LIMRA: 40% Of Financial Services Firms See Increased Fraud
While Americans are worried and distracted by the COVID-19 pandemic, criminals are stepping up their cyberattacks on individuals and businesses, according to the Federal Bureau of Investigation’s April 6 advisory.
Late last month, LIMRA surveyed financial services firms to determine whether they have detected increased levels of criminal activity. The study finds 4 in 10 companies report an uptick in malicious emails and account takeover attempts over the past 30 days.
The good news is 9 in 10 companies anticipated increased fraudulent activity as a result of the crisis and have taken steps to educate their call center and back-office employees on potential red flags. Seven in 10 companies have engaged their advisors and field staff about what to look for to identify potential scams and criminal activity.
Current circumstances, however, have introduced new risks for financial services companies. Two-thirds of companies believe the shift to remote working and other changes have increased their exposure to fraudulent activity.
Many companies have taken steps to make it easier for their customers to manage their financial matters during this unprecedented time. Almost half of the companies have relaxed controls or procedures to help expedite the processing of certain fi¬nancial transactions to help their customers who may be negatively affected by the economic fallout from pandemic.
Three in 10 have modi¬fied controls or procedures to take certain transactional requests over the phone, which was not an option previously. While these measures are designed to ease their customers’ stress, they do open up more risk of fraud to the firms.
Account takeover and other fraudulent activity in life insurance, annuity and retirement plan accounts have been on the rise over the last several years. LL Global, the parent company for LIMRA, LOMA and Secure Retirement Institute, launched FraudShare six months ago to help companies better detect and prevent account takeover attacks.
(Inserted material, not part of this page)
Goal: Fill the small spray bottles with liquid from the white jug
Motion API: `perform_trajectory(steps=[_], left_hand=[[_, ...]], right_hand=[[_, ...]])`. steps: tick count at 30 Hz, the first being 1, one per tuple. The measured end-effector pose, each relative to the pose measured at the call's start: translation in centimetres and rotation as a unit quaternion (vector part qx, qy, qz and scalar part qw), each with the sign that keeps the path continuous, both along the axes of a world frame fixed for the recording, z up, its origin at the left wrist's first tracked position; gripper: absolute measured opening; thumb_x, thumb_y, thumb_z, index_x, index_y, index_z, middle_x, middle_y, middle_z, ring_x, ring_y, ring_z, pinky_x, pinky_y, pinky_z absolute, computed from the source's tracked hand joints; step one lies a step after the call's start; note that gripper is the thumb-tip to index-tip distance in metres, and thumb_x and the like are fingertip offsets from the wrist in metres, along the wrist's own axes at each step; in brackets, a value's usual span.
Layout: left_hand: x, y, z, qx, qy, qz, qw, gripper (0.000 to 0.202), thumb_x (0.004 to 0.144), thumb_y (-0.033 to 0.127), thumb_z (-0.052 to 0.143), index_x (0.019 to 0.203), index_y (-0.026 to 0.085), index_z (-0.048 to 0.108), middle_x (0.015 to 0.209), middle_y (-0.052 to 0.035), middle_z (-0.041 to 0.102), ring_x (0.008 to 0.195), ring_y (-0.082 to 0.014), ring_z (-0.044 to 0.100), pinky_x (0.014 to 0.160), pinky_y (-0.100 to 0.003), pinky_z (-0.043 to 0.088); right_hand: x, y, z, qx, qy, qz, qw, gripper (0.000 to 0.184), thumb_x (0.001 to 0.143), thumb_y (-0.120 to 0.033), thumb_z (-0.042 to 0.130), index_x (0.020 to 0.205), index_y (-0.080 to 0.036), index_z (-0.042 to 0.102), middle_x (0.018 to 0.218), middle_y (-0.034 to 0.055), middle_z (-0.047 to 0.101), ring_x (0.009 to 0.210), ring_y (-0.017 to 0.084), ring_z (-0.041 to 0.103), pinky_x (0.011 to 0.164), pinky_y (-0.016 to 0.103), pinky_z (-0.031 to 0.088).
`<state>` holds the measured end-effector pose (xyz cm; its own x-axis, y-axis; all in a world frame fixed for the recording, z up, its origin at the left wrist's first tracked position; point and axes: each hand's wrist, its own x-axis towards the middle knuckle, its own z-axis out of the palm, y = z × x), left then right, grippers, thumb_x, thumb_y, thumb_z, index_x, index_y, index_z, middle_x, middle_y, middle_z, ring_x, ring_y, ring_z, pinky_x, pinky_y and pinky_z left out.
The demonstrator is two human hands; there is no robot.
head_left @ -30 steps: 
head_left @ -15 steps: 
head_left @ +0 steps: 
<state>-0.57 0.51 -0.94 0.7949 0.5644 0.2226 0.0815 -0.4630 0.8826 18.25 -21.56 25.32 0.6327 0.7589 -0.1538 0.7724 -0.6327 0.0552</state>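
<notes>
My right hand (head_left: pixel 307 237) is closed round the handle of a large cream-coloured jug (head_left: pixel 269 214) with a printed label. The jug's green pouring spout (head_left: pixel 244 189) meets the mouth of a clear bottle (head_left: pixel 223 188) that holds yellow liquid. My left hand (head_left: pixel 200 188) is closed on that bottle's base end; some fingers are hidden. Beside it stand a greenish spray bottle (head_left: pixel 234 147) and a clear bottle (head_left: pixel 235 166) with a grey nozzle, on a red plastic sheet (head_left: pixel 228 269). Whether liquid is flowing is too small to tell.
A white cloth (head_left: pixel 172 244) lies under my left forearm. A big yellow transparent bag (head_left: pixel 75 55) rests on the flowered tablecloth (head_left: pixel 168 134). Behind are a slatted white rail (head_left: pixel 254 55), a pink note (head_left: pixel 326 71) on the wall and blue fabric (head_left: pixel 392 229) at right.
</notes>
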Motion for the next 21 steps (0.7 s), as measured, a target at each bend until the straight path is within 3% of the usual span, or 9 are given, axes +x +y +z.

This industry-standard platform provides participating companies:
• Incident and threat indicator data, which allows them to detect and prevent increasingly sophisticated account takeover attacks;
• Industry-level reporting on account takeover attacks to enable them to compare their own account takeover activity with broader industry trends; and
• Access to a community of risk management professionals who share their experience and best practices for defending their companies against fraudulent activity.
In the six months since its inception, 29 companies have joined FraudShare, representing 61% of in-force life insurance premium, 40% of deferred annuity assets, and 20% of defined contribution plan assets. More than 30 additional companies are in various stages of reviewing the platform or onboarding.